Do you share static data - for example, screenshots of DataFrames and Figures from a Jupyter notebook's output - via another medium (e.g. Slack)? If so, consider the following:

  • Each time your input data or method of analysis changes, you must reproduce the output, screenshot and share the results again.
  • Each time you share the output, you must also provide an explanation of the results.
  • A chat / email history containing analysis of many versions of the same data can lead to confusion in the future.

Approach 2: Sharing code

Sharing code (that performs analysis) likely means GitHub or GitLab is in use. Whilst this comes with the ability to rollback a data pull function, static data or the method of analysis to a specific point in time, it also has shortcomings:

  • Each new colleague who wishes to view the output must clone the repository and execute the analysis, which is sub-optimal. This could be especially time consuming if the data pull (if required) and anaylsis-producing code is computationally expensive.
  • Non-technical colleagues may fail to understand the output due to their inability to digest the code, and may be incapable of producing the output altogether.

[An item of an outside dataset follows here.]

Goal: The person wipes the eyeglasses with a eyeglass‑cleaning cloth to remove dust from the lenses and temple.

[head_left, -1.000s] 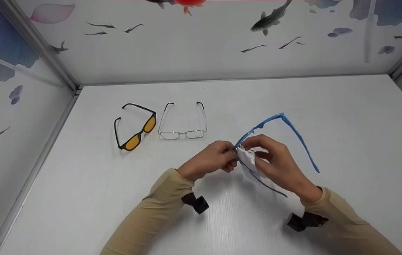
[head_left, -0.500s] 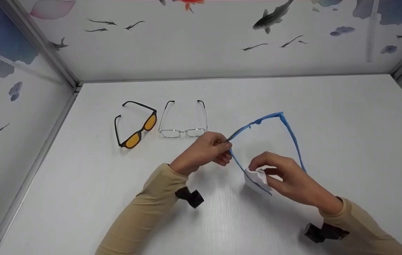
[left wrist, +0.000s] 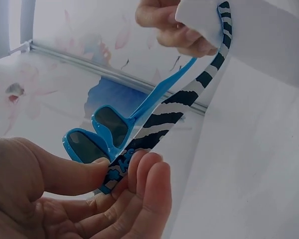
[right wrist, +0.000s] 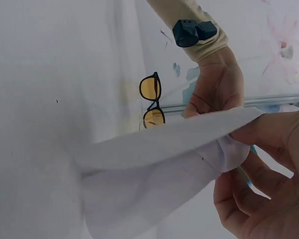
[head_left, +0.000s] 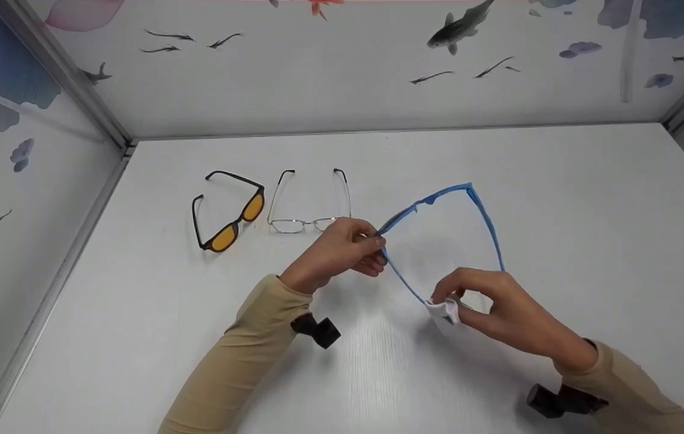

Suggestion: use html-report!

A suggested workflow when using the package is:

  1. Create a GitHub or GitLab repo.
  2. Write Python code to perform analysis.
  3. Embed use of the package in the project's code so that a new report is produced upon code execution.

This workflow has the following advantages over other approaches:

  • Use of plotly reaps all the benefits of plotly's javascript (which facilitates interactive plots).
  • Use of pandas reaps all the benefits of pandas' Styler object for formatting (see here).
  • Use of markdown reaps all the benefits of markdown style formatting.
  • Use of HTML and CSS allows users willing to get their hands dirty with CSS to produce visually appealing reports.
  • A set of .html files in a local directory can be easily organsied and distributed, unlike a set of screenshots in a chat history.
  • Non-technical colleagues are highly likely to be familiar with .html files.
  • Use of version control brings the same advantages as approach 2 (above).

Usage

Installation

The package will be available for installation from PyPI soon.

Understanding the package

The functionality of the package is intentionally simple: you can only add content to your report. This may lead to the following queries:

  1. How do I view the content of my report? Solution: Render using save() and view in browser!
  2. How do I delete content from my report? Solution: Comment out / delete a few lines of code and re-run your report building code to create a new instance of HTMLReport!
  3. How do I change the order of content in my report? Solution: Swap a few lines of code and re-run your report building code to create a new instance of HTMLReport!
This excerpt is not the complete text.